The first painting in the major Gerhard Richter exhibition at the Fondation Louis Vuitton in Paris is Tisch (1962), a canvas where the artist reproduces a table in a modern setting taken from an issue of Domus from the 1950s. The image is altered by a gray smudge that complicates its legibility, creating an unstable, vibrant, enigmatic field. Initially copied meticulously from the magazine, the image was repainted after Richter intervened on the printed page with a solvent to alter the picture. Here begins Richter’s exploration of the meaning of representation.
One of the most influential contemporary artists, born in Dresden in 1932, raised under fascism and later in the communist regime, fleeing East Germany to first reach Düsseldorf and then Cologne, Richter has traversed sixty years of painting questioning the very meaning of representation: is it truly possible to convey history and reality objectively? In Tisch, the image dissolves, as if time itself slides across the surface and swallows the form. The painting is no longer a copy, representation, nor creation—it is a fragment of reality in flux, action, life, present time.
From here, this epic retrospective unfolds across 270 works created between 1962 and 2024, connected by the common thread of image blurring: that out-of-focus effect that Richter achieves through processes, materials, and tools that vary depending on the period and the work. The entire exhibition, spanning luminous, monumental rooms and spaces for meditation, challenges the boundaries of painting through works that are living, active, elusive matter. The power of Richter’s painting lies in the elusive nature of the image: no representation can encompass history.
The narrative develops almost by subtraction: Richter never describes, never represents—instead, he blurs. In his paintings, form and photography dissolve into grays, glazes, and abstract compositions.
The entire exhibition, curated by Dieter Schwarz and Nicholas Serota, distills an entire century: grand historical narratives, political tragedies, private memory, and collective trauma. The narrative develops almost by subtraction: Richter never describes, never represents—instead, he blurs. In paintings that are often meticulous copies of photographs and extensive image repertoires, form and photography dissolve into grays, glazes, and abstract compositions. Yet fragments of history leak through, alive, active, corrosive, in all their power.

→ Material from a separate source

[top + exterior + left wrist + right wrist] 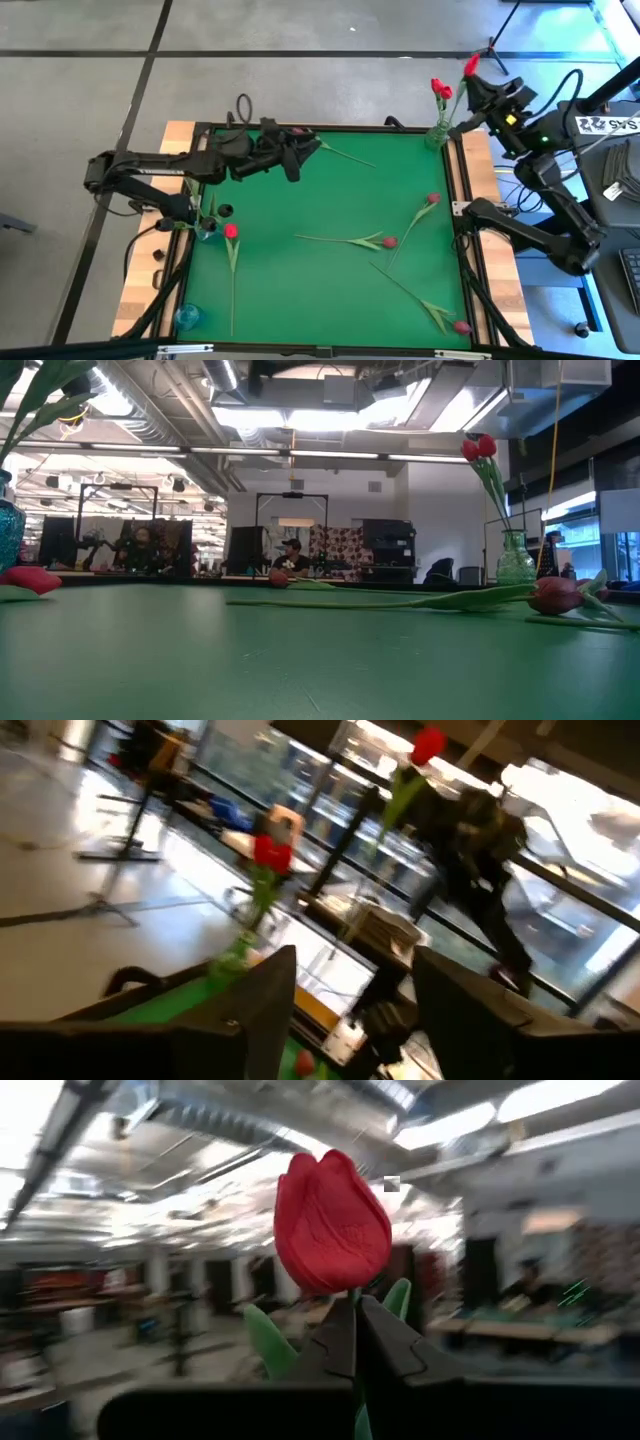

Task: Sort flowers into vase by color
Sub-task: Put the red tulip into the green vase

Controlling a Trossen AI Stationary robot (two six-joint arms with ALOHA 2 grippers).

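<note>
My right gripper is raised beyond the table's far right corner, shut on a bright red tulip, above and just right of the clear glass vase. That vase stands on the far right rim and holds two red tulips. My left gripper hovers level over the far edge of the green mat, open, with nothing between its fingers. A green stem lies on the mat just right of it. Several tulips lie flat on the mat. My right gripper pinches the tulip's thin green stem between its two shut fingertips, just under the red head. The head stands beyond the fingertips, and a leaf shows beside them. The flower is lifted clear of the table, and its stem trails below the head.
Two blue vases stand at the table's left edge, and a red-headed tulip lies beside them. Other tulips lie at the right and near right. The mat's middle is bare. People sit in the room behind.
</note>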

In Paris, alongside absolute icons like Candle (1982), immortalized on the cover of Sonic Youth’s Daydream Nation, an heroic journey unfolds through the decades. Here Gerhard Richter confronts the traditional codes of painting studied at the Dresden Academy: still lifes, portraits, landscapes, historical scenes are deconstructed and interpreted masterfully.
Blurring becomes both language and concept. Uncle Rudi (1965) is a portrait from a family photo, a smiling uncle in a Nazi uniform: private memory and historical weight coexist in the same gesture. Richter copies everything with meticulous accuracy, then allows a veil of paint to flow over the face, erasing all certainty. It is not a technical correction: it is a moral act. An interference, a vibration, that cracks memory and removes it from rhetoric. It forces us to see history not as an orderly sequence, but as an unresolved knot that continues to pulse beneath the surface.

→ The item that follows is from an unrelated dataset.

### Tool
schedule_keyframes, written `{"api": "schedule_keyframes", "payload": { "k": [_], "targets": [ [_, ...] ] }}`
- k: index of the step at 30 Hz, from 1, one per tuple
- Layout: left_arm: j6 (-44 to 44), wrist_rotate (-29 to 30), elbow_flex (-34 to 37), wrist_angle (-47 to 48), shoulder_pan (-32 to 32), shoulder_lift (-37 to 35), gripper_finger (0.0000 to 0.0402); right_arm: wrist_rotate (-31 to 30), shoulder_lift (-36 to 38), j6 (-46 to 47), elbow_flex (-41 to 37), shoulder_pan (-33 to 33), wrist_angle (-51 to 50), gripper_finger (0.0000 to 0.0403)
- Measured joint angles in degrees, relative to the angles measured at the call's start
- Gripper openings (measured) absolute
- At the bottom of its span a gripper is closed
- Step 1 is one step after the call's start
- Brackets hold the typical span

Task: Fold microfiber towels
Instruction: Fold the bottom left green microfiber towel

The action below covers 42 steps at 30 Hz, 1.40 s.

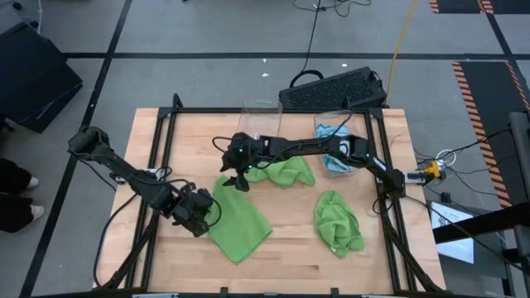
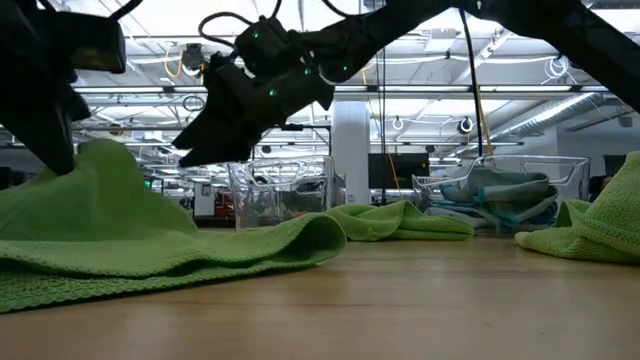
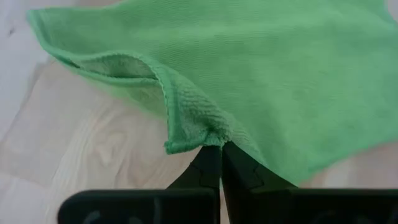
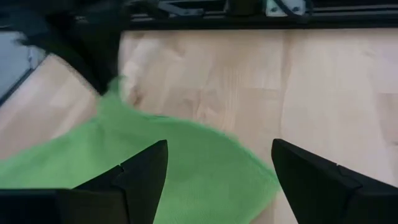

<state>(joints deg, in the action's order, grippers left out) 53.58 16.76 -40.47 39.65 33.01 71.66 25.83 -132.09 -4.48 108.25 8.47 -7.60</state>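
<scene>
Green towel (image 1: 238, 217) pinched in my left tool (image 1: 197, 211); right tool (image 1: 238, 175) spread; nothing folded yet.

The wooden tabletop (image 1: 281, 248) fills the middle of the high view. Near its upper edge stand two clear plastic bins (image 1: 263, 116), side by side. Above them, on the grey floor (image 1: 207, 33), lies a black keyboard (image 1: 331, 88).

No readable text, labels or numbers anywhere.
</scene>
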Motion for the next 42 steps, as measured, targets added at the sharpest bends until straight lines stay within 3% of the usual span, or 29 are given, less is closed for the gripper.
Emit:
{"api": "schedule_keyframes", "payload": {
  "k": [8, 19, 26, 34, 42],
  "targets": [
    [-9.0, -2.5, -1.8, 1.4, 0.0, 0.0, 0.0001, 0.4, -1.7, -5.4, 0.1, -0.8, 0.8, 0.0277],
    [-14.0, -4.3, -1.9, 2.0, 0.1, 0.0, 0.0001, 2.7, -1.7, -15.2, 0.1, -2.8, -2.5, 0.0276],
    [-22.9, -4.5, -4.0, 3.5, 0.2, 0.0, 0.0001, -4.7, -1.0, -19.6, -0.1, -4.3, -3.8, 0.0276],
    [-29.2, -4.7, -5.2, 3.9, 0.2, 0.0, 0.0001, -7.2, -0.7, -22.0, -0.1, -4.9, -4.2, 0.0273],
    [-34.9, -6.4, -5.2, 3.8, 0.6, 0.0, 0.0001, -7.7, -0.7, -25.6, -0.1, -4.5, -3.8, 0.0228]
  ]
}}
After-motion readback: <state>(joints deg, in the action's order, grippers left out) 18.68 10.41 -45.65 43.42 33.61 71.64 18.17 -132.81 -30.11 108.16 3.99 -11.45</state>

Richter has traversed sixty years of painting while questioning the very meaning of representation: is it truly possible to convey history and reality objectively?

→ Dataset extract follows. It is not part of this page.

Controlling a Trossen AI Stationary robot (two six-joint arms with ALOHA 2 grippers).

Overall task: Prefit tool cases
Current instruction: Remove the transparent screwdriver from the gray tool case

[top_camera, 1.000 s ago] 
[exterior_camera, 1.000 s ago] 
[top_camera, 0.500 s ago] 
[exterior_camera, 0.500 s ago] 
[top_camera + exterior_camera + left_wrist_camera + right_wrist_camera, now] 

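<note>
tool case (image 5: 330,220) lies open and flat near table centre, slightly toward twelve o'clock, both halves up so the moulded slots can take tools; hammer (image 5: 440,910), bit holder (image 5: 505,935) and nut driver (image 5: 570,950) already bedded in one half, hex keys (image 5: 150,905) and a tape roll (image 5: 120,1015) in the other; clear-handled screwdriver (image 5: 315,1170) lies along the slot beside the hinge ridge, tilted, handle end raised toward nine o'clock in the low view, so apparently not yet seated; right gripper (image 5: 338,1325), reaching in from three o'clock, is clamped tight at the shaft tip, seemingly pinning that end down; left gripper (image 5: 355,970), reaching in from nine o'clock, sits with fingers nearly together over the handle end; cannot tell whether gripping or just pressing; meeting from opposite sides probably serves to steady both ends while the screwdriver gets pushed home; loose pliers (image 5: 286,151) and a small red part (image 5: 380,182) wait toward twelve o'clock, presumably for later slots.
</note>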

Blurring runs through the entire exhibition. In the 48 portraits for the 1972 Biennale, faces of great men follow one another in black and white, all similar, all distant: an official history that has faded over time. In Betty (1977), photographic clarity meets a soft veil of paint: the daughter turns, the image blurs, memory slips away. With October 18, 1977, reportage becomes uncertainty: RAF photos are transposed and destabilized by the palette knife, bodies oscillating between appearance and disappearance. And so it continues to the four powerful Birkenau canvases (2014), where clandestine photographs of the Nazi extermination camp are covered, absorbed, made invisible—but not erased. Here painting becomes responsibility: not a tool to fix what it sees, but a direct intervention in the world.